In Ayurveda this ‘health hack’ is actually quite popular. It’s called Jala Neti and is a daily practice that helps to cleanse bacteria, dust and other particles trapped along with the mucus in the nostrils.

#15 Follow personal hygiene

Good personal hygiene is essential to stay healthy. After all, the less bacteria we will allow into our bodies, the lower will be the risk of becoming sick.

So, shower regularly, brush your teeth, trim your nails and, most importantly, wash hands as often as possible. When not possible – use a hand sanitizer.

We spend a lot of time on a daily basis with other people and in crowded spaces, so the amount of bacteria we interact with is quite high. When we don’t wash our hands frequently all bacteria from things we touch get into our body. After we touch our face, of course.

Read also: 19 Travel Tips For Athletes To Prevent Travel Fatigue & Beat Jet Lag

#16 Sleep well

Sleep is the most powerful recovery tool for athletes. It’s the only time when the body is in the state of complete rest and is able to rebuild muscle damage, ‘reboot’ nervous system, reduce stress and inflammation, as well as normalize hormonal balance.

However, it’s important to keep in mind that while many people suffer from a mild chronic sleep deprivation, staying in bed longer is not necessarily better. It’s the quality of sleep that matters as well.

Go to bed early, don’t overeat at night, sleep in a dark room and on clean bed sheets. These and other tips will help to significantly improve the quality of sleep and provide more energy for the body.

how to avoid getting sick in winter by being outside
Spending as little as 20 minutes outside can provide a larger energy boost than a cup of coffee.

#17 Get outside as much as possible

Even though it’s cold outside, make the effort and spend as much time outdoors as possible.
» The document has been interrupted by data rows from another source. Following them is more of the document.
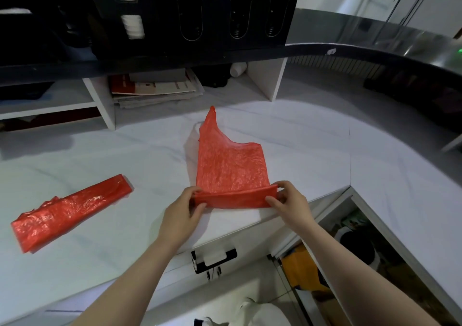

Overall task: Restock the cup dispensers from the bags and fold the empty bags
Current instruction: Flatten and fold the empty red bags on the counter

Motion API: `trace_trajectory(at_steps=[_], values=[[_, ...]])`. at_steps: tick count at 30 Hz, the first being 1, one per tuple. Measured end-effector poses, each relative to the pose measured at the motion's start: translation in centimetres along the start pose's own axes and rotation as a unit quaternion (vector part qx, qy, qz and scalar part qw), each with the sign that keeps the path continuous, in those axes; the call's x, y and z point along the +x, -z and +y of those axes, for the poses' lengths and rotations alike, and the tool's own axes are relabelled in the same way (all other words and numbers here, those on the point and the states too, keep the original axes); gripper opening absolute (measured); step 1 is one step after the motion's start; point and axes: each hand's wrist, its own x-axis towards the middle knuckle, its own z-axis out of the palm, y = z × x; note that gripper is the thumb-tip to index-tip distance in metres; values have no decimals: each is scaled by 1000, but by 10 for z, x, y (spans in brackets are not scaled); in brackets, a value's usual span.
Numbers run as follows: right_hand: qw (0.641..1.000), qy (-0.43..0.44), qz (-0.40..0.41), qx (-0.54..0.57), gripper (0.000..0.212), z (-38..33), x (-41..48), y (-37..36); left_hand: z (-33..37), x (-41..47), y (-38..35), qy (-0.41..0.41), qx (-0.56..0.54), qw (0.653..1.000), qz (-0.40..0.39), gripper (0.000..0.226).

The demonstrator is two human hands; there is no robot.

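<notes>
Left hand (186, 208): fingers (193, 190) curled on top, thumb on the near side, clamped on the left end of the red bag (230, 165). Right hand (287, 200): same grip, fingers (287, 184) over and thumb in front, pinching the right end. Both hands hold the bag's near edge, which is turned over into a narrow fold (235, 199) running straight between the two sets of fingertips.

The rest of the bag lies flat on the white counter (325, 155), running away from the fingers. Its far edge is uneven, and one handle strip (211, 118) tapers to a point on the far left side.

A second red bag (70, 208) lies well out to the left of the left hand. It is a long, narrow, flattened strip lying diagonally on the counter, and neither hand touches it.

Past the held bag, farther from the fingers, is a white shelf cubby with a stack of papers (155, 91) and a small white bottle (238, 69). Above that is the black cup dispenser (195, 18). White cups (132, 26) show in its left slot. The other slots are dark and I cannot tell their contents.

Nearer than the hands, on the counter front, is a black drawer handle (213, 260).
</notes>
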Motion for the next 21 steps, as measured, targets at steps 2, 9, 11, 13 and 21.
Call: trace_trajectory(at_steps=[2, 9, 11, 13, 21], values=[[999, -21, 11, 31, 29, 1, 2, -1, 2, 2, -3, 26, -30, 999, 29, 31], [998, -3, 62, 6, 17, 6, 1, -11, 4, 11, -4, 58, 31, 997, 38, 25], [997, 7, 78, 4, 21, 9, 1, -13, 5, 15, -6, 72, 48, 996, 29, 27], [996, -1, 86, 25, 31, 12, 3, -14, 7, 19, -9, 83, 66, 994, 39, 28], [991, 49, 65, -109, 32, 18, 12, -24, 15, 11, -23, 53, 137, 984, 102, 52]])
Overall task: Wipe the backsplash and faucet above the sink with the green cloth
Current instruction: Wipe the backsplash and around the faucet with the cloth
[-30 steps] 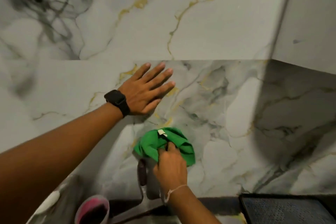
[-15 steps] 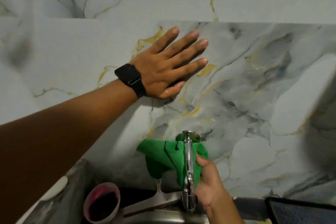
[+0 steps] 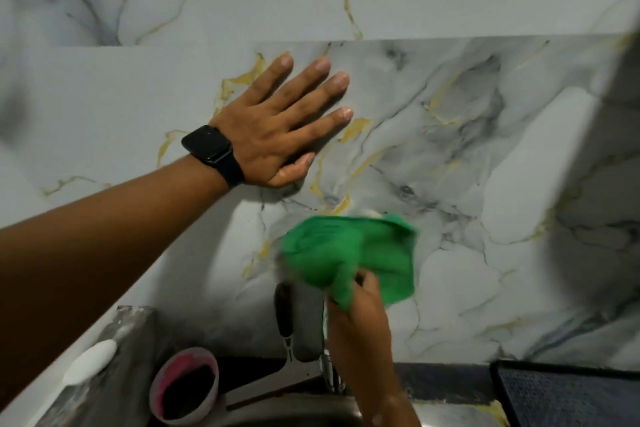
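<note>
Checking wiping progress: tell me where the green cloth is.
In the head view, the green cloth is low centre in front of the marble backsplash, gripped by the right hand, below the flat left hand.

The left wrist carries a black smartwatch (image 3: 207,146) with a glossy, rounded-rectangular face (the screen is dark). Its matte black strap (image 3: 231,172) wraps the wrist just behind the left hand (image 3: 273,135), whose four visible fingernails are trimmed short. The left forearm (image 3: 104,236) is bare along its whole visible length, from the strap to the frame edge. The right hand (image 3: 360,319) and right forearm (image 3: 384,392) are likewise uncovered, with the finger outlines softened by motion blur.
</note>
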### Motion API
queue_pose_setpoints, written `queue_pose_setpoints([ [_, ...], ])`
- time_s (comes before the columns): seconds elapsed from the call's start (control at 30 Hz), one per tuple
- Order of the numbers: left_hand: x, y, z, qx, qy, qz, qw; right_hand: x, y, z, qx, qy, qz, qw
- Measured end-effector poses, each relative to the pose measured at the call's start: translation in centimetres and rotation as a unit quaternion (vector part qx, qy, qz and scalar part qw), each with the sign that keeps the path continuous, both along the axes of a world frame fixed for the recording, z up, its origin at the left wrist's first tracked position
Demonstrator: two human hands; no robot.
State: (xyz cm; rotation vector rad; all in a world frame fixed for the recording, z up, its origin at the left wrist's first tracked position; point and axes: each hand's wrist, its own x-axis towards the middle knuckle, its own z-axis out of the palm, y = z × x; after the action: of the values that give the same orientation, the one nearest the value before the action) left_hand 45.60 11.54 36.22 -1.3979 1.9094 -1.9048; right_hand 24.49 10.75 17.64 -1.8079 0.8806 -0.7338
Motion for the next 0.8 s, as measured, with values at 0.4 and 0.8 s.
queue_pose_setpoints([
  [0.4,0.1,0.3,-0.1,0.013,0.028,-0.014,0.999,7.4,2.1,4.9,-0.443,0.639,0.076,0.624],
  [0.8,0.3,-0.1,0.0,-0.004,0.024,-0.031,0.999,0.2,-2.3,0.2,0.394,-0.200,0.112,0.890],
])
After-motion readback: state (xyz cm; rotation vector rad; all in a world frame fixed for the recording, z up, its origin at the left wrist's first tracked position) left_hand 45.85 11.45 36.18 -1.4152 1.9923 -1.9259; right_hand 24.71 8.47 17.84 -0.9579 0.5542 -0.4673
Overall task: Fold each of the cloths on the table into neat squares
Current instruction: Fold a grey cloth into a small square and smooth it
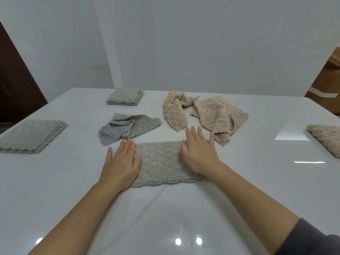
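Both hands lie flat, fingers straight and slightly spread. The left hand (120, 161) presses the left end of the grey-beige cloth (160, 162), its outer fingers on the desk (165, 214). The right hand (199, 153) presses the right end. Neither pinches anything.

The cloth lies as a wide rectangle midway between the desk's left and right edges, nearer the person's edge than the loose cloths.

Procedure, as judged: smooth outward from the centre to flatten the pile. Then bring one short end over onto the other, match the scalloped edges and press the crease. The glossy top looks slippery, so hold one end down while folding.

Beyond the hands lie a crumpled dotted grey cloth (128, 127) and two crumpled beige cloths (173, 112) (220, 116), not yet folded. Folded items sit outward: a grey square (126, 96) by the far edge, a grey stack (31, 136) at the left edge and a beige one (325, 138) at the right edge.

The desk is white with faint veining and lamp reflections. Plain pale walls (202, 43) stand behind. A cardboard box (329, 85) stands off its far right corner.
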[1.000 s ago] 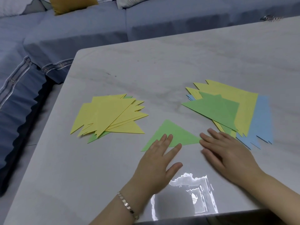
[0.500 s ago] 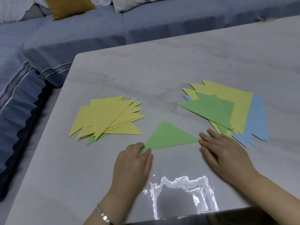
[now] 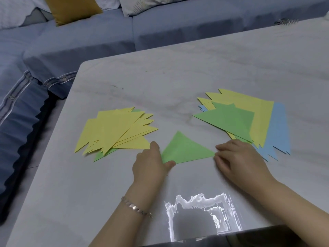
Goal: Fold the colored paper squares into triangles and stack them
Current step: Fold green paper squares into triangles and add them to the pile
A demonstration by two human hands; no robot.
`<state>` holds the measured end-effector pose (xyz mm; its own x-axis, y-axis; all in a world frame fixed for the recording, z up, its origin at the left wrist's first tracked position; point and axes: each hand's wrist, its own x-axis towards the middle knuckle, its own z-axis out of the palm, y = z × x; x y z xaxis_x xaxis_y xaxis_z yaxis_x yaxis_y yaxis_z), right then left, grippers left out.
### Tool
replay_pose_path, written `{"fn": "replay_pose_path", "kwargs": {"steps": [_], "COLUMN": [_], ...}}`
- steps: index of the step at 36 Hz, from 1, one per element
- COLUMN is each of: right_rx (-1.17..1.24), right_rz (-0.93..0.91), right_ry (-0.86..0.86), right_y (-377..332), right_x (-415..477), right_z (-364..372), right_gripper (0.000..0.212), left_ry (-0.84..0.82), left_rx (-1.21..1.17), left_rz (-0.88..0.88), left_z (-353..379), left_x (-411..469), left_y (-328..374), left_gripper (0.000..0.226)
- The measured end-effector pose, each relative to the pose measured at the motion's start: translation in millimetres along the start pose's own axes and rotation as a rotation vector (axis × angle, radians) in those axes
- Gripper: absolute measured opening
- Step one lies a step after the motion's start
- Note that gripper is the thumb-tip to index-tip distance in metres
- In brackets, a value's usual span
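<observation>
A folded green triangle lies on the table between my hands. My left hand pinches its left corner, thumb on top of the paper. My right hand rests on the table with curled fingertips touching the triangle's right tip. To the left sits a stack of folded triangles, mostly yellow with green at the bottom. On the right is a pile of unfolded squares: green on top, yellow beneath, blue lowest.
The grey marble table has a rounded far-left corner and a bright reflection near its front edge. A blue sofa with a mustard cushion runs behind and to the left. A small metal object lies at the far right.
My left hand slid from the triangle's middle to its left corner and took hold of it. My right hand's fingers curled in at the triangle's right tip.
</observation>
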<state>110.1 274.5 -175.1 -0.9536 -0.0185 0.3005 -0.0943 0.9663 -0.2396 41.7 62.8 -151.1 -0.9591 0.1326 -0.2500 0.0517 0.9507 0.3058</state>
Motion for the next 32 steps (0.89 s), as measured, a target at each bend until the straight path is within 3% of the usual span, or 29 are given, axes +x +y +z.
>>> {"fn": "replay_pose_path", "kwargs": {"steps": [2, 6, 9, 12, 17, 21, 23, 26, 28, 32], "right_rx": [-0.014, -0.029, -0.042, -0.045, -0.145, -0.131, -0.113, -0.015, 0.065, 0.158], "right_rz": [0.016, 0.202, 0.321, 0.336, 0.263, 0.198, 0.13, 0.0, -0.089, -0.201], "right_ry": [0.053, 0.03, -0.117, -0.217, -0.199, -0.025, 0.034, 0.045, 0.021, -0.079], "right_y": [5.7, 23.4, 28.0, 28.8, 27.8, 21.2, 12.3, -4.3, -17.4, -38.0], "right_x": [12.3, 37.3, 48.7, 51.9, 48.6, 43.0, 40.2, 33.7, 30.0, 23.6], "right_z": [-2.1, 2.5, 5.4, 9.5, 16.0, 21.6, 21.2, 28.7, 34.6, 42.3], "right_gripper": [0.007, 0.05, 0.064, 0.059, 0.043, 0.025, 0.026, 0.044, 0.058, 0.039], "left_ry": [-0.014, -0.004, 0.06, 0.173, 0.44, 0.519, 0.573, 0.612, 0.535, 0.26], "left_rx": [-0.065, -0.245, -0.347, -0.503, -0.617, -0.444, -0.325, -0.238, -0.214, -0.089], "left_rz": [-0.004, 0.011, 0.088, 0.107, 0.019, -0.135, -0.126, 0.135, 0.354, 0.646], "left_z": [-0.4, 0.4, -2.0, -16.2, -54.7, -64.3, -60.2, -40.8, -20.8, 14.4], "left_x": [2.2, -0.6, -2.0, 4.6, 28.4, 39.0, 34.6, 23.3, 13.0, -11.7], "left_y": [-0.2, -0.6, -4.9, -11.8, -42.1, -69.3, -69.2, -54.7, -42.3, -19.3], "left_gripper": [0.049, 0.033, 0.017, 0.015, 0.007, 0.051, 0.059, 0.047, 0.041, 0.04]}}
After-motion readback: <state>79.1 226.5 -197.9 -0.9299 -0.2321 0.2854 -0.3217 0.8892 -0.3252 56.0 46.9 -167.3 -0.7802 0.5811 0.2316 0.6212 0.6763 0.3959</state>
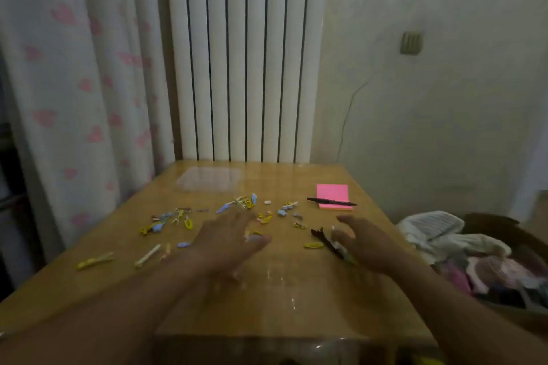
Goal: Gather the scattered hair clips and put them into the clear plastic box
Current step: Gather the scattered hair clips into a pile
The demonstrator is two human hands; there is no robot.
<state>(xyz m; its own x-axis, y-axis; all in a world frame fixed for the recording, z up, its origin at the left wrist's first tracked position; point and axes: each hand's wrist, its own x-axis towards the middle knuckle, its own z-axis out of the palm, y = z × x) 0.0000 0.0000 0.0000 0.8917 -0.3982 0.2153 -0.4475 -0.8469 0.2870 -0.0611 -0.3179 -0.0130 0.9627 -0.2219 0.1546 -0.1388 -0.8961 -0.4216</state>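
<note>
Several small hair clips in yellow, blue and white (237,204) lie scattered across the middle of the wooden table (281,299). The clear plastic box (209,179) sits flat at the table's far side, left of centre. My left hand (228,235) hovers low over the clips with its fingers spread, and a blue clip (255,238) lies by its thumb. My right hand (363,241) is to the right, fingers loosely bent, just beside a long black clip (324,239) and a yellow clip (313,245). The blur hides whether either hand touches a clip.
A pink sticky-note pad (332,193) with a black pen (332,202) across it lies at the far right of the table. More clips (95,260) lie near the left edge. A basket of clothes (462,243) stands right of the table. A radiator and curtain are behind.
</note>
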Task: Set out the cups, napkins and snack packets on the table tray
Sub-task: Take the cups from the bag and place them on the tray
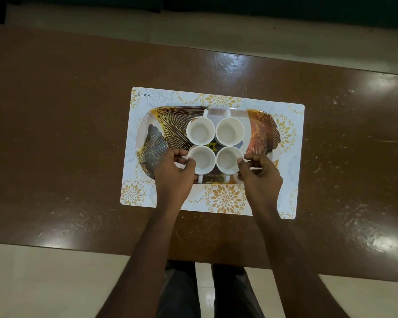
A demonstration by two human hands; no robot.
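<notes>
Several white cups stand in a tight square on a leaf-patterned tray [152,138]. The two far cups [200,131] [229,131] have handles pointing away from me. My left hand [174,172] pinches the rim of the near left cup [202,159] from its left side. My right hand [259,174] pinches the rim of the near right cup [229,159] from its right side. Both near cups have handles pointing toward me. I see no napkins or snack packets.
The tray lies on a white placemat [290,161] with gold flower prints, in the middle of a glossy brown table [67,134]. Pale floor tiles show past the table's near and far edges, and my legs are below.
</notes>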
Our body needs oxygen and vitamin D to operate effectively and during winter it cannot get enough of both.

In winter days are short (less sunlight) and that little time there is left people typically spend indoors (home, office, car, gym) because it’s cold. Instead, try to get outside at any opportunity – go hiking on weekends, take a walk break, do a short run at lunchtime.

There’s no bad weather, just inappropriate clothing.

Another option is to take a vacation somewhere warm. Even a week spent in warmer climate can help the body to stock up on vitamin D and supercharge immune system.

#18 Go to a sauna

If you have the option, go to a sauna on a frequent basis (i.e. once per week). It helps to sweat out all the toxins and, therefore, support immune system.

Don’t make it too hard on yourself, though. Don’t sit in a very hot room until you see black spots and don’t jump in the freezing pool so many times that you’re too ‘relaxed’ to walk.

Much like with hard training – the key is moderation. We don’t want to put excessive stress on the body that will require extra energy to recover.

#19 Slow down

Winter is the time to be careful with the health and avoid overloading the body. Which is why it’s important to review if there are any areas that drain energy – maybe there’s too much mental stress in life or too many other commitments to make it to.

It might be a good idea to hit a pause on some activities to give the body extra time to recover.

A cold or an illness is the body’s natural way of telling us that it approaches its limit. When the body operates at max capacity for a long time even one training session or a walk without a hat can be what puts it over the edge.

So, if you feel you’re getting tired – take a break. Don’t schedule too much into your agenda. Lower your pace of life for a while – at least until the body recovers and you feel better.